(red.) Un ricorso al Tar di Brescia (Tribunale Amministrativo Regionale) per annullare la delibera dell’accordo tra Fraterna Santini e Comune di Brescia e le nuove previsioni dello strumento urbanistico Pgt. L’hanno presentato, il 26 aprile scorso, alcuni cittadini del Comitato per Casazza. Nel documento si contesta che la Loggia conceda a Santini l’edificazione di sei condomini da sette piani “in un’area ambientalmente già compromessa a causa della presenza della Tangenziale Montelungo e della via Triumplina, invece di tutelare le aree verdi residue, quali il frutteto, che costituiscono un polmone verde indispensabile a contrastare l’inquinamento da traffico veicolare della zona”.
Il frutteto/pescheto di 38.000 mq. si trova lungo la Tangenziale Montelungo: nel precedente Piano regolatore, come precisa il Comitato, “era destinato tutto alle opere complementari della metropolitana; dall’amministrazione Corsini ci era stata fatta la promessa che il parcheggio sarebbe stato in struttura e non a raso, per risparmiare il più possibile l’area agricola. Nel recente Pgt, l’area è stata frazionata in due unità: 20.000 mq (A.1.1) destinati alla costruzione di 6 condomini da 7 piani ad edilizia privata (16.240 mq. di Slp); 18.000 mq. (A.1.2) destinati alle opere complementari della Metro (stazione “Prealpino”, parcheggio a raso per 480 posti auto, stazione per gli autobus extraurbani, stazione per gli autobus urbani)”.
“Nell’area A.1.2 il Comune potrà”, viene spiegato, “costruire 8.200 mq. di Slp, con negozi uffici abitazioni, cioè, visto il poco spazio, una “torre”.
“Il Comune”, aggiunge ancora il Comitato per Casazza, “non ha tenuto conto della Vas (Valutazione ambientale strategica) che era stata redatta prima del Piano di governo del territorio e dei pareri autorevoli dell’Arpa (Agenzia regionale protezione ambiente) in merito alla tutela dell’ambiente e dell’Asl in merito alla salute dei cittadini, che hanno dichiarano inedificabili le aree a ridosso delle tangenziali”.
“La nuova destinazione urbanistica”, prosegue il Comitato di cittadini, “comporta non solo l’eliminazione del verde, ma anche l’aumento del peso insediativo e l’aumento del traffico, che andrebbero a sommarsi agli effetti che comporterà la costruzione, prevista nella stessa area, della stazione di testa “Prealpino” della linea Metrobus, dei parcheggi scambiatori e del deposito degli autobus extraurbani. Il tutto inciderebbe sulla viabilità del quartiere e ulteriormente sulla già pessima qualità dell’aria, nonché sul valore di mercato delle abitazioni circostanti”.

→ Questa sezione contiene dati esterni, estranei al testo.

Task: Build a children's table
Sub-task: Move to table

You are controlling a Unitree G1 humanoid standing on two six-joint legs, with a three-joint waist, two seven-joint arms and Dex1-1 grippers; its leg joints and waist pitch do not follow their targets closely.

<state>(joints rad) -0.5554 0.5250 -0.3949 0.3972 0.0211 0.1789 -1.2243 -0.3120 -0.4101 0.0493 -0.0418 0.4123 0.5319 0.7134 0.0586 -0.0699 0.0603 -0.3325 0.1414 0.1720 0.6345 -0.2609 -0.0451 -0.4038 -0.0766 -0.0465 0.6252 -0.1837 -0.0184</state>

Inoltre, viene spiegato che “il terreno si trova fuori dal tessuto urbano consolidato e peraltro in città sono ancora da consumare le aree destinate all’edificazione del vecchio Piano regolatore e le ex aree industriali dismesse, inoltre, nei precedenti Piani regolatori l’area in questione era considerata di pregio paesaggistico ed agricolo. Non sussiste quindi la necessità in città di costruire nuovi insediamenti abitativi essendo migliaia quelli sfitti e invenduti, basti ricordare tra i tanti il Parco S.Antonio, la Torre Futura e le tre torri situate a sud della città accanto alla tangenziale”.